Goal of the exercise:
Scan the listing beneath this sentence. Report each line with the word "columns".

*** Block opens ***

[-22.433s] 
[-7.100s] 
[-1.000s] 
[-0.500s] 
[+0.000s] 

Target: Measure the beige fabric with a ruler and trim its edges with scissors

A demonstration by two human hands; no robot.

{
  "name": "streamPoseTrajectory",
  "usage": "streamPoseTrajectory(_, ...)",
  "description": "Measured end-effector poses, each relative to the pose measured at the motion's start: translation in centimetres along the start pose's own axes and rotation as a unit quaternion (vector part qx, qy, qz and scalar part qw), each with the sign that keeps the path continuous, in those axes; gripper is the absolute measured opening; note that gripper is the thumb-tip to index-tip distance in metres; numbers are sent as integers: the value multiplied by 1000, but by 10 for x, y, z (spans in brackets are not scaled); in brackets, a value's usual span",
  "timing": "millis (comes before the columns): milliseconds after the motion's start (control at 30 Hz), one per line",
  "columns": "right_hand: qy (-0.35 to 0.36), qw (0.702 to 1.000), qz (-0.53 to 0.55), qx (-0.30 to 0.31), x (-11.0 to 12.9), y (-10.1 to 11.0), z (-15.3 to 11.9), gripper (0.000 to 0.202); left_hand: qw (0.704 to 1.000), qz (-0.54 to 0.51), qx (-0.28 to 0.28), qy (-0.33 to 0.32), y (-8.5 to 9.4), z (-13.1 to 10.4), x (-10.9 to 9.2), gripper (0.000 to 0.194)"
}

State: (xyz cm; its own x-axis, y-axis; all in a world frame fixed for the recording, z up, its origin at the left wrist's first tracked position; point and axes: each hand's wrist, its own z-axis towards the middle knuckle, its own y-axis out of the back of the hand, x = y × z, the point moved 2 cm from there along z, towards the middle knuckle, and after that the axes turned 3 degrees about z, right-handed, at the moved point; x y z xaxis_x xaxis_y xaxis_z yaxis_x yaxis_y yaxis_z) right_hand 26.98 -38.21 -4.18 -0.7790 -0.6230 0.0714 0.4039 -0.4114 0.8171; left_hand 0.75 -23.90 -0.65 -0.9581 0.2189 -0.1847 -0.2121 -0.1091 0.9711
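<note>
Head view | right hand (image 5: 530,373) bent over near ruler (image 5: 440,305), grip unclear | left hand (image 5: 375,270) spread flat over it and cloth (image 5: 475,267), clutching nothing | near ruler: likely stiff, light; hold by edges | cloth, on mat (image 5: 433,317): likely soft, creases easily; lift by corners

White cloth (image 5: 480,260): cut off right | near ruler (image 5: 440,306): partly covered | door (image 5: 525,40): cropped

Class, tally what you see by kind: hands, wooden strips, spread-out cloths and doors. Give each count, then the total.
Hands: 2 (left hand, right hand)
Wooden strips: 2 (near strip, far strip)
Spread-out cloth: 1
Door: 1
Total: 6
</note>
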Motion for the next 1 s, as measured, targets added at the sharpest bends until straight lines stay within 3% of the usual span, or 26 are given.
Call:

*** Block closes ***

Response for this exercise:
  "timing": "millis (comes before the columns): milliseconds after the motion's start (control at 30 Hz), one per line",
  "columns": "right_hand: qy (-0.35 to 0.36), qw (0.702 to 1.000), qz (-0.53 to 0.55), qx (-0.30 to 0.31), x (-11.0 to 12.9), y (-10.1 to 11.0), z (-15.3 to 11.9), gripper (0.000 to 0.202); left_hand: qw (0.704 to 1.000), qz (-0.54 to 0.51), qx (-0.28 to 0.28), qy (-0.33 to 0.32), y (-8.5 to 9.4), z (-13.1 to 10.4), x (-10.9 to 9.2), gripper (0.000 to 0.194)"

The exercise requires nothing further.